The Kalman filter is like a smart tool that helps you combine these imperfect measurements with your best estimate of the car’s position and speed. At least that’s the idea behind the filter. It takes into account both the measurements and your predictions to give you a more accurate and smooth estimate of where the car actually is and how fast it’s going. Keep reading and we’ll find out if the Kalman Filter lives up to its expectations.
How to calculate the Kalman Filter?
The calculation of the Kalman filter is composed of 4 steps (we will continue to use the example of the car):
Prediction: First, you use your previous estimate of the car’s position and speed to predict where you think the car will be next. This prediction takes into account things like its current speed and direction.
Measurement: Then, you get new measurements from your sensors – the GPS and speedometer.

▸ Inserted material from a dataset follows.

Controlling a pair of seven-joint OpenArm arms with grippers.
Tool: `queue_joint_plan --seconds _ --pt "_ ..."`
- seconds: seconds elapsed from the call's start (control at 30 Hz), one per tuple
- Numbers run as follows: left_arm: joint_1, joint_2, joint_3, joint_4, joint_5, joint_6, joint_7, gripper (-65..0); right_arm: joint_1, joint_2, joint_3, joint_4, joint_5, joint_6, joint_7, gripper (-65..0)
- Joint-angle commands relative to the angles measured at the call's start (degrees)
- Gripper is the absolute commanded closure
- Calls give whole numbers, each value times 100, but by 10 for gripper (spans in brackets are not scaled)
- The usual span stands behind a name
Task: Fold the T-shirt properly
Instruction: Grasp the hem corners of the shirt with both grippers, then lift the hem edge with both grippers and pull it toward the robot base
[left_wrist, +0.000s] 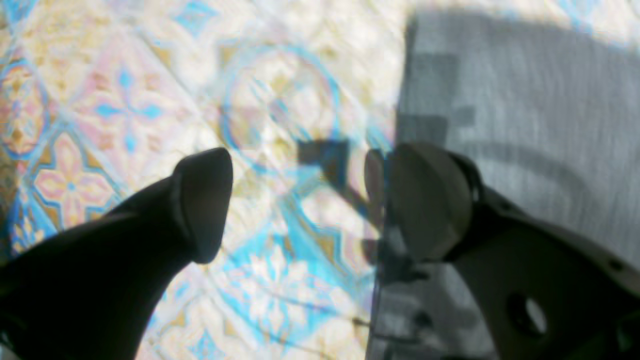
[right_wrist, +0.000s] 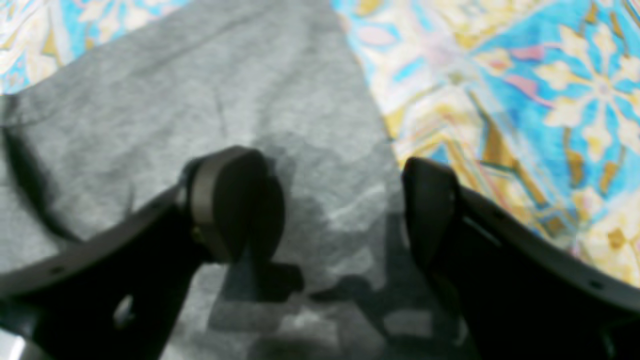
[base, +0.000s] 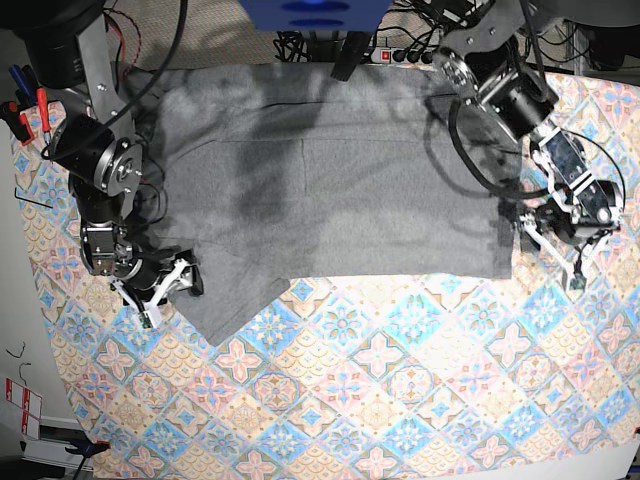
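Observation:
The grey T-shirt lies spread flat across the back half of the patterned tablecloth, one sleeve pointing to the front left. In the base view my right gripper sits low at that sleeve's outer edge. It is open in the right wrist view, with grey cloth under the gap and one finger near the shirt's edge. My left gripper is at the shirt's right-hand corner. It is open and straddles the shirt's edge, one finger over tablecloth and one over grey fabric.
The tablecloth covers the whole table. A power strip with cables and a blue object lie behind the shirt. Pens or tools stick up at the far left edge.

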Motion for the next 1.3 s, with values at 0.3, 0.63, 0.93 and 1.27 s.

These measurements might have errors, but they still give you some information about where the car could be.
Correction: The Kalman filter aims to figure out how much to trust your prediction and how much to trust the measurements. It calculates a weighted average between your prediction and the measurements, giving more weight to the one that’s more reliable. This way, if the measurements are really accurate, it leans more towards them. But if they’re not so accurate, it relies more on your prediction.
Update: After combining the prediction and measurements, you get a new and improved estimate of the car’s position and speed. This new estimate becomes the basis for the next round of predictions and corrections as the car continues to move.
We won’t go into detail about how to calculate it mathematically, given that it is a long process that involves many formulas. Instead, we are going to jump right into developing and backtesting a trading strategy with it.
Kalman filter trading strategy – trading rules
The trading strategy we are going to backtest is relatively simple:
- We buy when the 5-day simple moving average of the asset crosses under the Kalman filter.
- We sell when the 5-day simple moving average of the asset crosses above the Kalman filter.
The strategy is mean reversion reversion in nature. Here is how the 5-day SMA and Kalman filter look on a chart:
We found that using the 5-day SMA performed best (using just the closing price). Note that if we make the SMA slower, the performance decreases.
Kalman Filter strategy – backtest
We backtested the strategy using the ETF version of the S&P 500, SPY, since its inception, using Python. The data is adjusted for dividends.
Here is the equity curve:
Here are some performance metrics and statistics about the Kalman Filter strategy:
- CAGR is 6.33% (buy and hold 9.76%)
- Time spent in the market is 35.38%
- Risk-adjusted return is 17.80% (CAGR divided by time spent in the market)
- Maximum drawdown is -41.35% (-55.19%)
The strategy does relatively well, given that it is invested only â…“ of the time.
Kalman Filter strategy – conclusion
To sum up, today, you learned what the Kalman filter is, and we developed a trading strategy with it.
Although it does not perform spectacularly, the returns are okay and it would probably do much better if we paired it up with another indicator. Finally, although the Kalman Filter may seem complex and difficult to understand, implementing it in your trading system can step up your algorithms.